TASK DETAILS >> Give back an exact copy of the lines below, from the first through the line with "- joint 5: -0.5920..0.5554"; please stop there.

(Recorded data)
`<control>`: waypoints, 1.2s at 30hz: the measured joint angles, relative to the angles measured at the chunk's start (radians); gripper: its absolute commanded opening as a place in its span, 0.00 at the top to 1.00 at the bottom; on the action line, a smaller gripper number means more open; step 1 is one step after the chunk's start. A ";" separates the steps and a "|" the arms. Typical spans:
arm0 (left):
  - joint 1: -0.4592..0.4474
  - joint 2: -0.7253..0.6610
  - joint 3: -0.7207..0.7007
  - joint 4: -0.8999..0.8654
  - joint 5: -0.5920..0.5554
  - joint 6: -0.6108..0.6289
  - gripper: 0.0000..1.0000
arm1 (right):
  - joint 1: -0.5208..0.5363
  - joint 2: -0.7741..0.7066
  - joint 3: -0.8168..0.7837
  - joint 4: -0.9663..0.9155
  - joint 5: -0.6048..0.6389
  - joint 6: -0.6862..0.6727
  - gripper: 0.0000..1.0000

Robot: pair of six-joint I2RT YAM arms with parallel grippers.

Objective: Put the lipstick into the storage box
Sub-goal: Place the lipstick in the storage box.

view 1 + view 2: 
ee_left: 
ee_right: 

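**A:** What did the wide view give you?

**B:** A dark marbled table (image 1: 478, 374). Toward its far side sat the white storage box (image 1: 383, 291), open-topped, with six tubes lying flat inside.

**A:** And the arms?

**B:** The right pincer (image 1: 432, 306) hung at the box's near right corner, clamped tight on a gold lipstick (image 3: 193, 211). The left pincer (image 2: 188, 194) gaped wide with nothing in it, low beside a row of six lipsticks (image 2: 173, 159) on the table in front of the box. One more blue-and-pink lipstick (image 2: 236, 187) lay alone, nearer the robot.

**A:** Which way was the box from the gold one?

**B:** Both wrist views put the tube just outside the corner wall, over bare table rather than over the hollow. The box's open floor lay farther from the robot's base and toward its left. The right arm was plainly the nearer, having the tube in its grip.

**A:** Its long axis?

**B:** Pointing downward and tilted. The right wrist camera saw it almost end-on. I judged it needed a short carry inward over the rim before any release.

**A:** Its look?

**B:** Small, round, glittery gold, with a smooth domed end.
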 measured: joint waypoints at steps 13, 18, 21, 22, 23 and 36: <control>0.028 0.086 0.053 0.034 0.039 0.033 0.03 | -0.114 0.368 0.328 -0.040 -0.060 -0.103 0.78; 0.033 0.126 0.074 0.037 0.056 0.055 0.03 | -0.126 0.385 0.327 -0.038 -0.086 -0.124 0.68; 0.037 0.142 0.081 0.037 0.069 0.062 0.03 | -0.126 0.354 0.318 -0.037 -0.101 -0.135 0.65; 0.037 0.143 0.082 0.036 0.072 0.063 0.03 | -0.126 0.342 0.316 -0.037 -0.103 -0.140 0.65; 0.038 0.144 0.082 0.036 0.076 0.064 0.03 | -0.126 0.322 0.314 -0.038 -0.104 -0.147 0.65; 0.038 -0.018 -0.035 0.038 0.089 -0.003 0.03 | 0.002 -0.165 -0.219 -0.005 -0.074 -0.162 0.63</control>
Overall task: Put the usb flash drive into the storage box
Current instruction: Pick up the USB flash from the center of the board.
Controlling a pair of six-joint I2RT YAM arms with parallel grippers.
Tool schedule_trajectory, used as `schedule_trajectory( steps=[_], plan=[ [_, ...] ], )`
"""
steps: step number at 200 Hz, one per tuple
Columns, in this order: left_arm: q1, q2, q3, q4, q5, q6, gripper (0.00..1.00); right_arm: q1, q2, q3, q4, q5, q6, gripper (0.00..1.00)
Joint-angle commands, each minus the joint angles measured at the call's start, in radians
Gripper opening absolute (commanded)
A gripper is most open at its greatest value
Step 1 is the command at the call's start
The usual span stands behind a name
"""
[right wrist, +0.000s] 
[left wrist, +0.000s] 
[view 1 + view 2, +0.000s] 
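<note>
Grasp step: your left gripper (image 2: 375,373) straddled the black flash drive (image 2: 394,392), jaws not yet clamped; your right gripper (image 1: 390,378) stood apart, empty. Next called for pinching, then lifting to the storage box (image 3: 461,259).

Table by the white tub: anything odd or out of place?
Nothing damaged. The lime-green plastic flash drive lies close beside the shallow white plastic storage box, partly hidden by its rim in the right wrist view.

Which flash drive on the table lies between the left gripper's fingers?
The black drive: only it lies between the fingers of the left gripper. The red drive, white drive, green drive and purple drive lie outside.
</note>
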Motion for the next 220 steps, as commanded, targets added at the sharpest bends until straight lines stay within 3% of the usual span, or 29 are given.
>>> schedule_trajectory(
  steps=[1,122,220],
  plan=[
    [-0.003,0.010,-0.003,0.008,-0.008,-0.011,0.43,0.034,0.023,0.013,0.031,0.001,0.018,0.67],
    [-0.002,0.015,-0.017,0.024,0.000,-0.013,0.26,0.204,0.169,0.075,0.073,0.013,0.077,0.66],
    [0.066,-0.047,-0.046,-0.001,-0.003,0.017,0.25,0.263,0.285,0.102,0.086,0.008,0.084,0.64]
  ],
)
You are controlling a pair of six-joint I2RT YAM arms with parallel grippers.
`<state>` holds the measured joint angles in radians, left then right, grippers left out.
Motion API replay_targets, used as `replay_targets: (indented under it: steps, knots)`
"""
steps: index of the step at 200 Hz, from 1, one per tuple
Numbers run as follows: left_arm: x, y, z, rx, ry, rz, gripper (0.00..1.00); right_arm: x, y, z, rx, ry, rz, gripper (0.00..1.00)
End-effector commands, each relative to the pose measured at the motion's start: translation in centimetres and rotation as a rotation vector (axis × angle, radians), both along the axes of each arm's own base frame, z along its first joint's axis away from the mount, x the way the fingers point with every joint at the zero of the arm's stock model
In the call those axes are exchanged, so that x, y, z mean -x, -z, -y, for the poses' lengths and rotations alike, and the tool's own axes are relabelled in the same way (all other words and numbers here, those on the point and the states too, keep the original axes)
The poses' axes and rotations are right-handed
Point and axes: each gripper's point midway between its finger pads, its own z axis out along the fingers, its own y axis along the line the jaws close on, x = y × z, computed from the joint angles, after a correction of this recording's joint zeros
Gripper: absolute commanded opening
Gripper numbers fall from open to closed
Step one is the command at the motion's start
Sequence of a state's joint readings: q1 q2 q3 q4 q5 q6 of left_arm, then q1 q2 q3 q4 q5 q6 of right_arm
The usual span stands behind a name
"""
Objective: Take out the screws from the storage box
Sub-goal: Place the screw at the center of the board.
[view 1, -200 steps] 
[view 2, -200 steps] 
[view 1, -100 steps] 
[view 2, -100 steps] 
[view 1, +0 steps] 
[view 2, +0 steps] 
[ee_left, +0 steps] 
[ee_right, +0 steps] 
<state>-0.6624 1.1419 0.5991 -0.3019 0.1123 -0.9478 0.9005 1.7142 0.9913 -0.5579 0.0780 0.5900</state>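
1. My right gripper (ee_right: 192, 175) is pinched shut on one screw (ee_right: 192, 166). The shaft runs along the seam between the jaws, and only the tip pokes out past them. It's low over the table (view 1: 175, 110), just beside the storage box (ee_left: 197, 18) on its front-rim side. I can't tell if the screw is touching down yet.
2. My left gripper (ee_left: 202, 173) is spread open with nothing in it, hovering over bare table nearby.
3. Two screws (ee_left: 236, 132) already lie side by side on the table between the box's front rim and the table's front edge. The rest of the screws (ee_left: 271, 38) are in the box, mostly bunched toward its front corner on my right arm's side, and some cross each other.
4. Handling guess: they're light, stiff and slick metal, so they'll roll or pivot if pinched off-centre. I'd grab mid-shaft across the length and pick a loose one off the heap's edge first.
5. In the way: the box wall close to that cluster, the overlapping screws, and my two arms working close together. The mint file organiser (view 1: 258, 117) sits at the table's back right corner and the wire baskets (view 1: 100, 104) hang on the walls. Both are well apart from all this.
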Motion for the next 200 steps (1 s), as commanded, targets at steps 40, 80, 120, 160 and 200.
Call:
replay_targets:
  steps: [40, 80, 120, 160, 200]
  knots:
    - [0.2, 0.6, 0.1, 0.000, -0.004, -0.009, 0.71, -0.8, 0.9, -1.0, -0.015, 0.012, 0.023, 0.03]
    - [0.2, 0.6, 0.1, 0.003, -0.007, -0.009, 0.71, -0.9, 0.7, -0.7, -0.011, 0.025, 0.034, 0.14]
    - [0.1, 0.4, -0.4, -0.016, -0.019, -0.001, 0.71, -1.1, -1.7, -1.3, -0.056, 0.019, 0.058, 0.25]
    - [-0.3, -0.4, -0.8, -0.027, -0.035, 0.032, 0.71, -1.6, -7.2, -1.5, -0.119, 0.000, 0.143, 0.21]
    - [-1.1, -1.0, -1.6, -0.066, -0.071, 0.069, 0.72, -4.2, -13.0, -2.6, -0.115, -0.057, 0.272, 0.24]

EXERCISE OUTPUT >>
`<control>`: waypoints, 1.2s at 30hz: the measured joint angles, relative to the angles measured at the chunk's start (radians); gripper: its absolute commanded opening as a place in its span, 0.00 at the top to 1.00 at the bottom; on the action line, a smaller gripper number means more open; step 1 is one step after the chunk's start. A ";" separates the steps and a "|" the arms. Typical spans:
arm0 (left):
  - joint 1: -0.4592..0.4474
  - joint 2: -0.7253..0.6610
  - joint 3: -0.7207..0.7007
  - joint 4: -0.8999..0.8654
  - joint 5: -0.5920..0.5554

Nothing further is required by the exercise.